[Paper Note] Strata Hierarchical Context Caching for Long Context Language Model Serving
Existing works assume the GPU-CPU bandwidth is not a bottleneck. However, this paper finds the GPU-CPU bandwidth is extremely under-utilized due to the data fragmentation introduced by PagedAttention and the existing scheduler doesn’t treat GPU-CPU bandwidth as the first class resource, leading to severe data loading latency and thereby stalling the CPU.
Experiments show 70% time spends in KV cache loading from the lower storage hierarchy, demonstrating GPU-CPU bandwidth is under-utilized. Even with an I/O mechanism achieving 75% of theoretical PCIe bandwidth, stalls still account for up to 24% of prefill execution time, calling for more sophisticated scheduling strategies.
The solution is as follows:
- Improve IO throughput
- GPU-assisted IO increases concurrency: Thousands of GPU threads load data concurrently. See GPU-Initiated On-Demand High-Throughput Storage Access in the BaM System Architecture.
- Page-first Layout increases unit data size: Manage the token’s pages of layers into a contiguous layout in the low-hierarchical storage, such as GPU memory and SSD.
- IO-aware scheduling that treats GPU-CPU bandwidth as the first class resources.
- Identify and solve the delayed hit problem: Avoid scheduling multiple requests which encounter the same cache miss into a batch.

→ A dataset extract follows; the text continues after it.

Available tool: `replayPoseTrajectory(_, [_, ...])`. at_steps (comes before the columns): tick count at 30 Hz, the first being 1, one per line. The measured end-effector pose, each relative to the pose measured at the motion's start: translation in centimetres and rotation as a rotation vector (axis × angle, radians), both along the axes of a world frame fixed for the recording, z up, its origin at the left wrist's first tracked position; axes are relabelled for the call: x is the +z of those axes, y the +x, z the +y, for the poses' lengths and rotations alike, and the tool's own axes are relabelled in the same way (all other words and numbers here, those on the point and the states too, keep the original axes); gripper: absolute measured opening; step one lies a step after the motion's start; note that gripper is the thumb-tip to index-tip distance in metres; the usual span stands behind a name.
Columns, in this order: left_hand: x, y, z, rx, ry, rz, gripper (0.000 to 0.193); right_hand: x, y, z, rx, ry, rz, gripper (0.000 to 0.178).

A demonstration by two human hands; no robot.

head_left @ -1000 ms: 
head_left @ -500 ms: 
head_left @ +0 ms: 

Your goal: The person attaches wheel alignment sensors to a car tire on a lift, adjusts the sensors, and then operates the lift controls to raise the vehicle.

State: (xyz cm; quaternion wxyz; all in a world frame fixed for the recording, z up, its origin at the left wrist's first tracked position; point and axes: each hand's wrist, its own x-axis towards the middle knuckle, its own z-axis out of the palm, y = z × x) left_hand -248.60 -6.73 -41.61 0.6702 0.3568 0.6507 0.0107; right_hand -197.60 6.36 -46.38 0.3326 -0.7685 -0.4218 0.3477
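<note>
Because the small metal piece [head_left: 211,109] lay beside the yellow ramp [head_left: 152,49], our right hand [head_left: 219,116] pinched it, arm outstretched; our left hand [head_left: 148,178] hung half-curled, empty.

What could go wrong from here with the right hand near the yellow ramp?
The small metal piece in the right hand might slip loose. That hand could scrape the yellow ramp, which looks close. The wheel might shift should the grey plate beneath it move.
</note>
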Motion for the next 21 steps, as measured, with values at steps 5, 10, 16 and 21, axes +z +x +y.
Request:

- Balanced batch: Mix compute-bound requests with IO-bound requests (e.g., requests require loading data from the CPU memory) to maximize IO overlapping.
- Hide loading stall with bubble filling: If an IO-bound request’s latency cannot be hidden, schedule a compute-intensive requests to fill the pipeline bubble.
Delayed Hit
Suppose A0 and A1 sharing the prefix are scheduled together in a batch and suffer from cache misses, the serving system may recompute A0 and A1 redundantly. The solution is to detect delayed hits and re-arrange requests sharing the same context to different batches.
More specifically, built atop SGLang, Strata proposes a new radix tree structure named HiRadixtree, where each node represents a prefix. Even if the cache required by the request is missed, HiRadixtree constructs a transit node denoting the cache that is being computed, such that Strata can rearrange requests.

Evaluation
- The existing designs cannot fully utilize the theoretical GPU-CPU bandwidth.
- With the aforementioned techniques, H200 machine can achieve high GPU-CPU bandwidth than GH200 Grace Hopper with higher theoretical bandwidth.
- Most performance improvement is from GPU-assisted IO and solved delayed hit problem.
Insights
- Long context is the future direction and recompute is not feasible in long context situations due to limited GPU HBM capacity, necessitating multi-tier KV cache offloading.
- KV cache loading from SSD should be interrupted if the loading doesn’t finish before the request is scheduled.
- IO overlaying makes sense because computing and loading presents different IO patterns, one is HBM bandwidth bound and the other one is GPU-CPU bandwidth bound.
Thoughts
- This paper only solves the GPU-CPU bottleneck and doesn’t solve the SSD bottleneck.
- To some senses, this work centers the multi-tier KV cache storage around the CPU memory.